_ABOUT THIS TASK_
Without the pictures, write the listing below out again, line for line.

===

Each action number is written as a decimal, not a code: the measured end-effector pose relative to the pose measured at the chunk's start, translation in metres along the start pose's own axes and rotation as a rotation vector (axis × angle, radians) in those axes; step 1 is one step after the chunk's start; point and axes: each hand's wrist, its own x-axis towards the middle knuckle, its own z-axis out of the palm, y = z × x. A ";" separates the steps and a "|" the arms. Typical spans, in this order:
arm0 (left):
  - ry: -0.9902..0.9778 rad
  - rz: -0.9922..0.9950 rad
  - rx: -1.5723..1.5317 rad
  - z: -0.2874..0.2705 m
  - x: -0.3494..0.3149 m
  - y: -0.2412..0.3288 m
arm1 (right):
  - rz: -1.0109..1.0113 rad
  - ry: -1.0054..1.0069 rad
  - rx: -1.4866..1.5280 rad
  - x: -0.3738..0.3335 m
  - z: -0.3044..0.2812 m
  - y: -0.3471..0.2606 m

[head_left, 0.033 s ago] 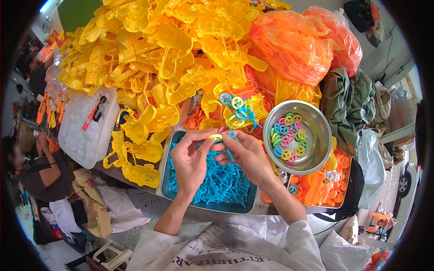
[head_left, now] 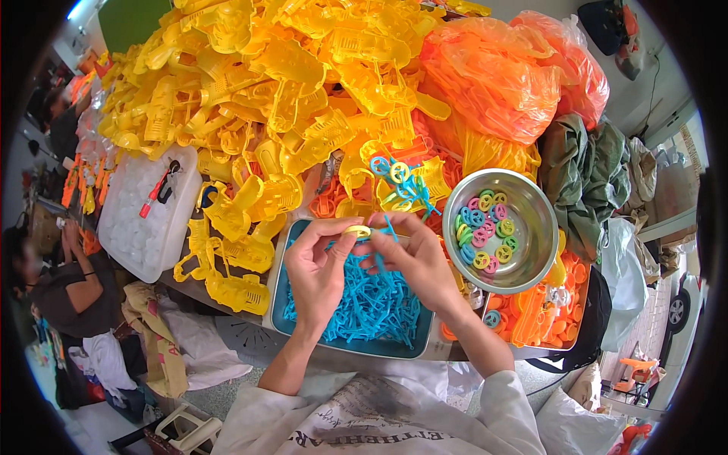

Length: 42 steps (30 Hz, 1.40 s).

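My left hand (head_left: 320, 262) pinches a small yellow plastic wheel (head_left: 357, 230) between thumb and fingertips. Close beside it, my right hand (head_left: 413, 254) grips a thin blue plastic stick (head_left: 390, 226) that pokes up and down past the fingers. Both hands meet above a blue tray (head_left: 282, 318) filled with similar blue sticks (head_left: 371, 299). Fingers partly cover the spot where wheel and stick come close, so I cannot tell whether they touch. To the right, a steel bowl (head_left: 531, 262) holds several coloured wheels (head_left: 485, 220). Blue sticks with wheels on them (head_left: 409, 186) lie in a cluster beyond my hands.
Yellow plastic shells (head_left: 265, 83) are heaped across the far side. Orange plastic bags (head_left: 485, 83) stand at the far right, and a tray of orange parts (head_left: 542, 318) sits beneath the bowl. A white tub (head_left: 144, 220) is at left; another person (head_left: 68, 280) works beyond it.
Barely any movement shows. The blue stick and my right fingers have shifted slightly, and a pink bit formerly visible at the fingertips is now hidden.
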 end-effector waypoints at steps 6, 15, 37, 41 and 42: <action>0.010 -0.073 -0.024 -0.010 -0.004 0.009 | -0.556 0.178 -0.604 -0.002 0.009 0.002; 0.025 -0.148 -0.096 -0.006 -0.011 0.017 | -0.840 0.231 -0.883 -0.004 0.010 0.010; 0.115 -0.030 0.034 0.014 -0.013 0.004 | -0.507 0.294 -0.643 -0.001 0.011 0.014; 0.082 -0.064 -0.061 0.013 -0.012 0.002 | -0.543 0.324 -0.728 -0.003 0.009 0.004; 0.082 -0.087 -0.090 0.013 -0.012 0.003 | -0.544 0.324 -0.725 -0.002 0.008 0.003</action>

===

_RESULT FOR THIS EXERCISE_
Each action number is written as a decimal, not a code: the measured end-effector pose relative to the pose measured at the chunk's start, translation in metres along the start pose's own axes and rotation as a rotation vector (axis × angle, radians) in those axes; step 1 is one step after the chunk's start; point and axes: each hand's wrist, its own x-axis towards the middle knuckle, its own z-axis out of the palm, y = z × x. A ";" separates the steps and a "|" the arms. Typical spans, in this order:
arm0 (left):
  - ry: -0.9902..0.9778 rad
  - rz: -0.9922..0.9950 rad
  - rx: -1.5723..1.5317 rad
  - z: -0.2874..0.2705 m
  - x: -0.3494..0.3149 m
  - y: -0.2412..0.3288 m
arm1 (right):
  - rz: -1.0109..1.0113 rad
  - ry: -1.0054..1.0069 rad
  - rx: -1.4866..1.5280 rad
  - x: -0.3738..0.3335 m
  - z: -0.3044..0.2812 m
  - y: -0.3471..0.2606 m

[head_left, 0.033 s ago] 
[head_left, now] 

Length: 42 steps (30 Hz, 1.40 s).

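My left hand (head_left: 320, 262) pinches a small yellow plastic wheel (head_left: 357, 230) between thumb and fingertips. Close beside it, my right hand (head_left: 413, 254) grips a thin blue plastic stick (head_left: 390, 226) that pokes up and down past the fingers. Both hands meet above a blue tray (head_left: 282, 318) filled with similar blue sticks (head_left: 371, 299). Fingers partly cover the spot where wheel and stick come close, so I cannot tell whether they touch. To the right, a steel bowl (head_left: 531, 262) holds several coloured wheels (head_left: 485, 220). Blue sticks with wheels on them (head_left: 409, 186) lie in a cluster beyond my hands.
Yellow plastic shells (head_left: 265, 83) are heaped across the far side. Orange plastic bags (head_left: 485, 83) stand at the far right, and a tray of orange parts (head_left: 542, 318) sits beneath the bowl. A white tub (head_left: 144, 220) is at left; another person (head_left: 68, 280) works beyond it.
Barely any movement shows. The blue stick and my right fingers have shifted slightly, and a pink bit formerly visible at the fingertips is now hidden.
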 end-effector waypoints at steps 6, 15, 37, 41 and 42: <action>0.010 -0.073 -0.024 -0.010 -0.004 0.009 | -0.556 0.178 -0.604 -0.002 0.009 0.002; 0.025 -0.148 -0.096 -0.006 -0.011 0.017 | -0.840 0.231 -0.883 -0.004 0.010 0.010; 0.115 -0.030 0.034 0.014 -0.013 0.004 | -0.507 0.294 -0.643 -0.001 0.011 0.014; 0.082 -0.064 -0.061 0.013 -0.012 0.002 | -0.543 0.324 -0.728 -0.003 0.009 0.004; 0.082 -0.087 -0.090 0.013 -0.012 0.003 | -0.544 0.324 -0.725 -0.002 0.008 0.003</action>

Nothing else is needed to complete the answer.